**WHAT IS BEING ASKED:** Pictures aside, please retype the whole listing word for word.

**RAW DATA:**
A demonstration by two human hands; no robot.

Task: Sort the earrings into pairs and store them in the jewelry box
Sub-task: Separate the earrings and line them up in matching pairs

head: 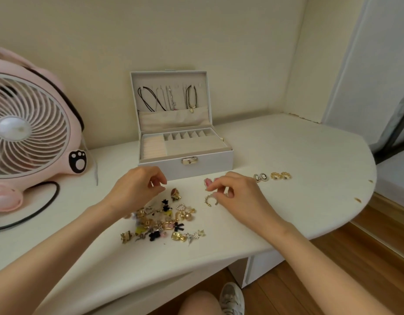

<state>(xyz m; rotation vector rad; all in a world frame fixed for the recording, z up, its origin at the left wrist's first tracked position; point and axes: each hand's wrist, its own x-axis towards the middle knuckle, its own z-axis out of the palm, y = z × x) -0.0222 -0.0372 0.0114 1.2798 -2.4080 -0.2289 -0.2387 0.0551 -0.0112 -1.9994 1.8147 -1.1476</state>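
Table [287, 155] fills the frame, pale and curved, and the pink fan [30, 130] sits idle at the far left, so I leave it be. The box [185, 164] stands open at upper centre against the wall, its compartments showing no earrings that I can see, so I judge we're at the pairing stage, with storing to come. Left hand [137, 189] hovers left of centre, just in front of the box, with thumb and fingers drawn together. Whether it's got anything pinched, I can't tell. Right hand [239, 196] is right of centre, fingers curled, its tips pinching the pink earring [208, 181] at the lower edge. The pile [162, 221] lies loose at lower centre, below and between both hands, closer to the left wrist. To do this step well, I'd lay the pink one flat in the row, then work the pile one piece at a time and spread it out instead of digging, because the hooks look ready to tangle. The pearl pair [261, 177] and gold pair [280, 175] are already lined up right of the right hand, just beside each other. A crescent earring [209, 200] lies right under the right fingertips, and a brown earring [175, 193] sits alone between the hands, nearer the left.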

**EXERCISE SOLUTION:**
A demonstration by two human hands; no robot.

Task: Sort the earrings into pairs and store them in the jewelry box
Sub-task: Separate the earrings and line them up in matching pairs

head: 

<state>(xyz m; rotation vector rad; all in a world frame fixed for the recording, z up, its origin at the left wrist's first tracked position; point and axes: each hand's wrist, its own x-axis towards the middle knuckle, its own z-axis out of the palm, y = z × x) -0.0222 -0.0372 0.0114 1.2798 -2.4080 -0.2289 -0.2387 0.0551 -0.0112 -1.9994 1.8147 -1.1476</state>
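Table [287, 155] fills the frame, pale and curved, and the pink fan [30, 130] sits idle at the far left, so I leave it be. The box [185, 164] stands open at upper centre against the wall, its compartments showing no earrings that I can see, so I judge we're at the pairing stage, with storing to come. Left hand [137, 189] hovers left of centre, just in front of the box, with thumb and fingers drawn together. Whether it's got anything pinched, I can't tell. Right hand [239, 196] is right of centre, fingers curled, its tips pinching the pink earring [208, 181] at the lower edge. The pile [162, 221] lies loose at lower centre, below and between both hands, closer to the left wrist. To do this step well, I'd lay the pink one flat in the row, then work the pile one piece at a time and spread it out instead of digging, because the hooks look ready to tangle. The pearl pair [261, 177] and gold pair [280, 175] are already lined up right of the right hand, just beside each other. A crescent earring [209, 200] lies right under the right fingertips, and a brown earring [175, 193] sits alone between the hands, nearer the left.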

There is no additional output for this exercise.